▶ **Exercise prompt**
Your answer should be the full data, transcribed exactly, with no pictures in it.

● ● ● ●

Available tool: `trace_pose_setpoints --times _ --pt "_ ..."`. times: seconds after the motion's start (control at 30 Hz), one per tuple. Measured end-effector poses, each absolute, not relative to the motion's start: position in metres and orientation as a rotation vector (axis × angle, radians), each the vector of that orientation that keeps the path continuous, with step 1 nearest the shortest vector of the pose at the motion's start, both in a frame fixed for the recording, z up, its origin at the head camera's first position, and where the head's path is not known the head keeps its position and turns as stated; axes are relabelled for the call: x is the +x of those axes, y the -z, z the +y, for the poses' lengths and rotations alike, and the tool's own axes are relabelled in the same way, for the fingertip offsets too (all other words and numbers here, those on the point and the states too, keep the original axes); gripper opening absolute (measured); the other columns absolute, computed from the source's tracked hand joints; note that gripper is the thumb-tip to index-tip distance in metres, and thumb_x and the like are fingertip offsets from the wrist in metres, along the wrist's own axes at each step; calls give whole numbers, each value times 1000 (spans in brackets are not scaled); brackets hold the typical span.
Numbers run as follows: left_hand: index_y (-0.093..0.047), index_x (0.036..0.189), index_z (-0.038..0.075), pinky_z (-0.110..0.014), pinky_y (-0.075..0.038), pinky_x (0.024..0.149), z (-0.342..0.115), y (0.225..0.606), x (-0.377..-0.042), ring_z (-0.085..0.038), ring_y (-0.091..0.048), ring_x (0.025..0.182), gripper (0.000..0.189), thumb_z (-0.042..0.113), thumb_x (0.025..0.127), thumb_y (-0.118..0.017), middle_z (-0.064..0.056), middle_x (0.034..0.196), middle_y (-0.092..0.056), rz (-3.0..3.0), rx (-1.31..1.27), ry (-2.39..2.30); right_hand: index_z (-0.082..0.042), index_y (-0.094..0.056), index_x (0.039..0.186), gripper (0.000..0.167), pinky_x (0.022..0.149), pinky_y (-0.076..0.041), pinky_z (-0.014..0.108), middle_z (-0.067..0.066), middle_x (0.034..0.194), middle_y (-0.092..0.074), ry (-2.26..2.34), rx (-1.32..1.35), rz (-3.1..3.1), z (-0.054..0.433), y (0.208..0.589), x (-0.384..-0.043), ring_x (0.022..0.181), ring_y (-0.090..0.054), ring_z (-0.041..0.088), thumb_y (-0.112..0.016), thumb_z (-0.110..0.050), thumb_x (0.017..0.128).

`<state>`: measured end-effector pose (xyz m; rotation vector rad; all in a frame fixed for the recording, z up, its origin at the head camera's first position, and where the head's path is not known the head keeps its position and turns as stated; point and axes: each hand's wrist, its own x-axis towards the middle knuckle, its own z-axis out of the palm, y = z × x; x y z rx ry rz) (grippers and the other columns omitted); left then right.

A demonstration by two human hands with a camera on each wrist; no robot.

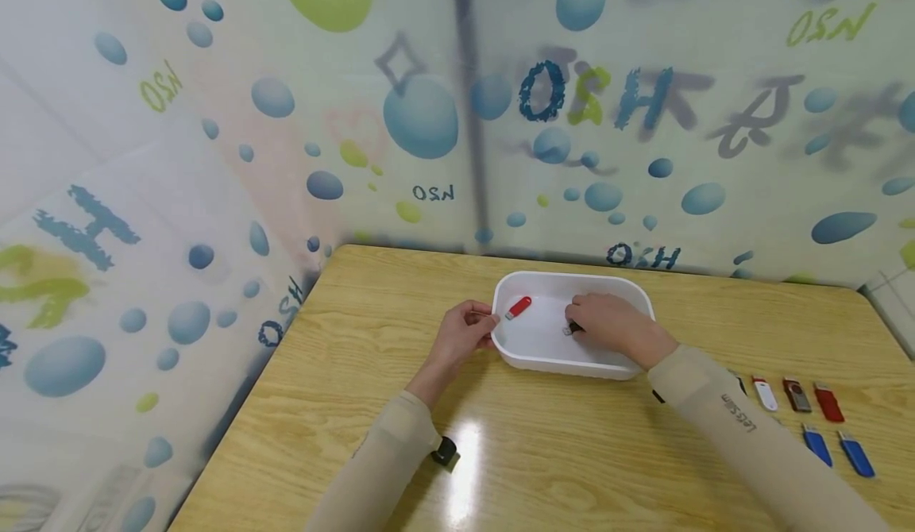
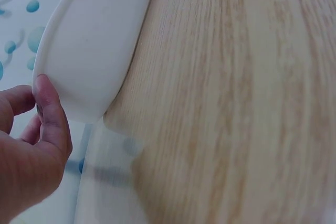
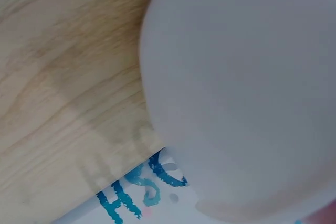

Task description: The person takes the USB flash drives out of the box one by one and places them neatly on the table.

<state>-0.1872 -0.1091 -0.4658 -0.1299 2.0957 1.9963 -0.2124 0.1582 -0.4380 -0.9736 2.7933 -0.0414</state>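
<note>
A white plastic tub (image 1: pixel 565 367) stands on the wooden table. My left hand (image 1: pixel 463 333) pinches its left rim, and the left wrist view shows the thumb of that hand (image 2: pixel 39 150) against the tub's outer wall. Inside the tub, my right hand (image 1: pixel 608 321) has its fingers bent down over a dark USB stick (image 1: pixel 574 328), whose metal plug points left. A red USB stick (image 1: pixel 519 307) lies on the tub floor near the left end. In the right wrist view the tub wall (image 3: pixel 241 87) hides nearly all of the right hand.
Right of the tub lie a white-and-red USB stick (image 1: pixel 765 394), a brown-and-silver one (image 1: pixel 797 395), a red one (image 1: pixel 829 402) and two blue ones (image 1: pixel 817 445). The right sleeve partly covers others. A patterned curtain (image 1: pixel 429 222) hangs behind the table.
</note>
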Motion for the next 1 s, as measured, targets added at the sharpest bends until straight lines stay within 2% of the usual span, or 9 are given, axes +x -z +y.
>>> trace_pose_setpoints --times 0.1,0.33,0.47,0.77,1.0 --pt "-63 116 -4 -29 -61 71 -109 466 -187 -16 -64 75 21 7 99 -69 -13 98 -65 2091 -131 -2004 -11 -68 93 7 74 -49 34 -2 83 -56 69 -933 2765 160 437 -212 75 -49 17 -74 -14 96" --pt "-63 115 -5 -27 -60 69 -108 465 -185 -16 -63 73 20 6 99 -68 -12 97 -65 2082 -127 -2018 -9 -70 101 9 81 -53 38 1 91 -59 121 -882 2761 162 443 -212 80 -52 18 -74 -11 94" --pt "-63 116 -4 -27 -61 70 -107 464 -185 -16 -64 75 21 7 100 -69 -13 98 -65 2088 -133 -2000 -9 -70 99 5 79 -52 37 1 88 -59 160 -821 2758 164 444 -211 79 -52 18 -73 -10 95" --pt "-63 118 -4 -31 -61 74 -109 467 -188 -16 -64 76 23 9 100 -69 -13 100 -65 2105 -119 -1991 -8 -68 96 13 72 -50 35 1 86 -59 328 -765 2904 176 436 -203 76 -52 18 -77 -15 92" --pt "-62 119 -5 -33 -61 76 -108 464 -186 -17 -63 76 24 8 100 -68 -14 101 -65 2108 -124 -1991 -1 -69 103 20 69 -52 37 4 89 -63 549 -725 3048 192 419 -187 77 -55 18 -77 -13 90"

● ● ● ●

▶ **Solution to the problem**
Available tool: `trace_pose_setpoints --times _ --pt "_ ..."`. times: seconds after the motion's start (control at 30 Hz), one per tuple. Measured end-effector poses, each absolute, not relative to the motion's start: position in metres and orientation as a rotation vector (axis × angle, radians), each the vector of that orientation that keeps the path continuous, with step 1 nearest the shortest vector of the pose at the motion's start, both in a frame fixed for the recording, z up, its origin at the head camera's first position, and where the head's path is not known the head keeps its position and turns as stated; axes are relabelled for the call: x is the +x of those axes, y the -z, z the +y, for the poses' lengths and rotations alike, and the tool's own axes are relabelled in the same way, for the fingertip offsets too (all other words and numbers here, those on the point and the states too, keep the original axes); gripper opening absolute (measured); the other columns absolute, computed from the source's tracked hand joints; note that gripper is the thumb-tip to index-tip distance in metres, and thumb_x and the like are fingertip offsets from the wrist in metres, along the wrist's own axes at each step; calls give whole numbers, each value times 1000 (spans in brackets are not scaled); brackets hold the typical span.
Numbers run as follows: left_hand: index_y (-0.093..0.047), index_x (0.036..0.189), index_z (-0.038..0.075), pinky_z (-0.110..0.014), pinky_y (-0.075..0.038), pinky_x (0.024..0.149), z (-0.342..0.115), y (0.225..0.606), x (-0.377..-0.042), ring_z (-0.085..0.038), ring_y (-0.091..0.048), ring_x (0.025..0.182), gripper (0.000..0.189), thumb_z (-0.042..0.113), thumb_x (0.025..0.127), thumb_y (-0.118..0.017), middle_z (-0.064..0.056), middle_x (0.034..0.196), middle_y (-0.092..0.056), rz (-3.0..3.0), rx (-1.31..1.27), ry (-2.39..2.30); right_hand: index_z (-0.082..0.042), index_y (-0.094..0.056), index_x (0.039..0.186), gripper (0.000..0.167), pinky_x (0.022..0.149), pinky_y (-0.076..0.041), pinky_z (-0.014..0.108), middle_z (-0.067..0.066), middle_x (0.034..0.194), middle_y (-0.092..0.074), ry (-2.26..2.34), rx (-1.32..1.35), rz (-3.1..3.1), z (-0.054..0.433), y (0.208..0.589), x (-0.384..-0.043), ring_x (0.022..0.181), ring_y (-0.090..0.054), ring_z (-0.041..0.088), thumb_y (-0.112..0.016), thumb_z (-0.110..0.050), thumb_x (0.017..0.128).

`<state>`: measured end-effector pose (xyz m; rotation vector rad; all in a frame fixed for the recording, z up, its origin at the head camera's first position, and where the head's path is not known the head keeps its position and turns as stated; point and axes: each hand's wrist, its own x-axis towards the middle knuckle, its own z-axis out of the palm, y = z × x; x y z rx ry rz) (grippers and the other columns omitted); left then right.

A demonstration by two human hands with a camera on each wrist; no robot.


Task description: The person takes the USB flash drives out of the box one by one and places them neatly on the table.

<state>-0.1872 -0.1091 -0.4658 -0.1299 2.0957 1.9963 -0.2124 0.1582 -0.4380 -0.9736 2.7933 -0.0414</state>
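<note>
A white plastic tub (image 1: pixel 565 367) stands on the wooden table. My left hand (image 1: pixel 463 333) pinches its left rim, and the left wrist view shows the thumb of that hand (image 2: pixel 39 150) against the tub's outer wall. Inside the tub, my right hand (image 1: pixel 608 321) has its fingers bent down over a dark USB stick (image 1: pixel 574 328), whose metal plug points left. A red USB stick (image 1: pixel 519 307) lies on the tub floor near the left end. In the right wrist view the tub wall (image 3: pixel 241 87) hides nearly all of the right hand.
Right of the tub lie a white-and-red USB stick (image 1: pixel 765 394), a brown-and-silver one (image 1: pixel 797 395), a red one (image 1: pixel 829 402) and two blue ones (image 1: pixel 817 445). The right sleeve partly covers others. A patterned curtain (image 1: pixel 429 222) hangs behind the table.
</note>
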Motion for the next 1 s, as measured, targets added at the sharpest bends until straight lines stay within 2% of the usual span, or 9 are given, axes +x -z +y.
>>> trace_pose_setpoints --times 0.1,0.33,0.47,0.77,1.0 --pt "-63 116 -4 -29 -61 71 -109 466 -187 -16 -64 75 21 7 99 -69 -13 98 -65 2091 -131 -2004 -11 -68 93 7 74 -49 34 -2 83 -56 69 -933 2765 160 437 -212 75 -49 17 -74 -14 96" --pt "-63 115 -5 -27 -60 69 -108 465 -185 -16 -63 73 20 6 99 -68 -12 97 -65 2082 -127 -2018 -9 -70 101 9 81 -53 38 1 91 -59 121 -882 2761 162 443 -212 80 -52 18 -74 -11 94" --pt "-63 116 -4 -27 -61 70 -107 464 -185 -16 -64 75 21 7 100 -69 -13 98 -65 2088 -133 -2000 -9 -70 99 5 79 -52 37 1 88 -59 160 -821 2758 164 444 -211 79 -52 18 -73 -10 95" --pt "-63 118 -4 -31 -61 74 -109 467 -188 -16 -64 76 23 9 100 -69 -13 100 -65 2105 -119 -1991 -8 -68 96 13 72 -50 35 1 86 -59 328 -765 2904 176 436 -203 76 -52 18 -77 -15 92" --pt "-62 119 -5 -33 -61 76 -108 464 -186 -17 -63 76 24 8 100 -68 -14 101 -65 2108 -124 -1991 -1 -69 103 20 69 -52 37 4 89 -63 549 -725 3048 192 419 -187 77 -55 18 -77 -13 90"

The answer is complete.